Whinham’s Industry is a popular red-fruited variety, which will grow quite happily in partial shade. It is a good choice for heavy soils but prone to mildew.

Xenia is a modern early ripening red fruited gooseberry which is virtually thornless and resistant to mildew. The large berries can be very sweet and are delicious eaten directly from the bush.


Gerry Edwards
20th May 2015

Gerry is an experienced amateur fruit grower who is Chairman of the RHS Fruit Group, a member of the Royal Horticultural Society’s Fruit, Vegetable and Herb Committee and also their Fruit Trials Panel. Gerry judges fruit nationally for the Royal Horticultural Society and is also a qualified National Vegetable Society judge.

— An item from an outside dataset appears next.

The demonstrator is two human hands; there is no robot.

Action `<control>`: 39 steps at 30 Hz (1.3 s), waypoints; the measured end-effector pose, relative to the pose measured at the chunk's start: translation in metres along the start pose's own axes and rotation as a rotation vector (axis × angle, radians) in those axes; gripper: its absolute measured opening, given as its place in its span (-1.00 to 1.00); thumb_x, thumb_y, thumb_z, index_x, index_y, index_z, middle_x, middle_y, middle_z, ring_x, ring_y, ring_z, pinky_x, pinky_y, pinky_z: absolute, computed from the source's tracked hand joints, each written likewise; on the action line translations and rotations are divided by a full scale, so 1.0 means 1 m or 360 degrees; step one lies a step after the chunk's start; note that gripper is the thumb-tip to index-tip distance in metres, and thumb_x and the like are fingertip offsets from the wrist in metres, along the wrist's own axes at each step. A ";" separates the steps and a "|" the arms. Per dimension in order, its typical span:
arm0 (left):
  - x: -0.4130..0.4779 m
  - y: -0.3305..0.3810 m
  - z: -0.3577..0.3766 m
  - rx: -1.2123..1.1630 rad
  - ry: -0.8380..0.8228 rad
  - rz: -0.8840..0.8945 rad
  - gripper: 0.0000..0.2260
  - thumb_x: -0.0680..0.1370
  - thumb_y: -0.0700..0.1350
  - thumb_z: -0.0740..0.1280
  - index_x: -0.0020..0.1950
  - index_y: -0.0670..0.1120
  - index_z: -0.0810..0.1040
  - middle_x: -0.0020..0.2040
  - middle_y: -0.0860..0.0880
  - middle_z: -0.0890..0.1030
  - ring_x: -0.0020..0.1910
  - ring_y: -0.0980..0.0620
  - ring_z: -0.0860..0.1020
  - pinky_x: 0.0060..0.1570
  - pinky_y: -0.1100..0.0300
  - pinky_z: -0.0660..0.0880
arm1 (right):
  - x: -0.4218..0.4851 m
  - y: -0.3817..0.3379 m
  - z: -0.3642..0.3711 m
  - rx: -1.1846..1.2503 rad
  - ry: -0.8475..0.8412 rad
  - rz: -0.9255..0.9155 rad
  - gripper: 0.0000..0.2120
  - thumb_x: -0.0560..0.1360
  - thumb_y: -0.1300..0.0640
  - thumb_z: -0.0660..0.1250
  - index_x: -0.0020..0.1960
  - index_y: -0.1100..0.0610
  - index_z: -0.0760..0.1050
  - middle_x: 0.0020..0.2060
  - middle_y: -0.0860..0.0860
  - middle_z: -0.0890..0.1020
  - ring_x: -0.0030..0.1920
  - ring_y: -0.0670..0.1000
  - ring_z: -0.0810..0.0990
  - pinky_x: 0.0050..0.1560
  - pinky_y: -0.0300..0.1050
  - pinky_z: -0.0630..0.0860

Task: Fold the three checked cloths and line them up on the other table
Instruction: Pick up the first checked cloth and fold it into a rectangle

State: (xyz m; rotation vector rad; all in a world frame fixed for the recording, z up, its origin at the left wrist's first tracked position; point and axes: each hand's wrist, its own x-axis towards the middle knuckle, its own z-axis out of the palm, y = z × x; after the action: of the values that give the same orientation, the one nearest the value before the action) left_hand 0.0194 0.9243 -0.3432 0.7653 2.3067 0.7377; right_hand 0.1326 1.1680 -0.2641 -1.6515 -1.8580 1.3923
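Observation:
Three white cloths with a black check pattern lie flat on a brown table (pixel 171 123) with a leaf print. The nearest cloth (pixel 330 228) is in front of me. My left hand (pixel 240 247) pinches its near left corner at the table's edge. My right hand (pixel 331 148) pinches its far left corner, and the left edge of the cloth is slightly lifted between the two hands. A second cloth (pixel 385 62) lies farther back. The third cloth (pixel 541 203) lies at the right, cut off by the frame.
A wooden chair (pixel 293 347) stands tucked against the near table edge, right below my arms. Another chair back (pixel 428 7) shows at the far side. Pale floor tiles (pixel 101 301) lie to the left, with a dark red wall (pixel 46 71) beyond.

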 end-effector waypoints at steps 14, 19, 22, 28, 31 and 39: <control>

3 thoughts on “Gooseberries: A Forgotten Fruit

  1. Would it be possible to train a 6 year old hinnonmaki red into a cordon? It is healthy but becoming hemmed in by other fruit bushes which were planted too close and it is difficult to pick the fruit. It is in my fruit cage and I don’t have anywhere to move it to.

    • I am sure this is possible, though it will obviously take a bit of work. I have never actually done it myself, so others might have slightly different ideas as to how best to achieve it.

      Bearing in mind that the normal pruning regime recommended for gooseberries is the regenerative system – remove the lowest stems every winter, feed to encourage new growth up the centre which over the following years will spread out and eventually be removed, this is just a rather more drastic form, and at 6 years old the bush is still relatively young so should adjust to the transition without too much difficulty.

      I would suggest you start by getting the stake or bamboo cane in place up which you intend training the cordon. That can be done this coming winter. There is little point doing anything earlier (the ground may be too hard anyway) as the pruning needs to wait until January/February. Then reduce the bush back to a columnar shape by cutting back the lower outward growing branches to short stubs, ultimately leaving just the upward-growing trained stem and side-shoots. This should ideally be done in one go, though if the bush is large (1.2m/4ft + in spread) giving rise to concern that this might give it too much of a shock it could be spread over say 2 years. When cutting back the main side branches try to leave some short spurs of younger growths back near the main stem – the bush will find it a lot easier initially to re-grow from younger buds.

      Unfortunately I can see no way of doing this without losing most of at least one year’s crop.

      • Many thanks for your comprehensive reply. I am going to give it a go it has got to be easier to pick from a cordon than a low cramped bush.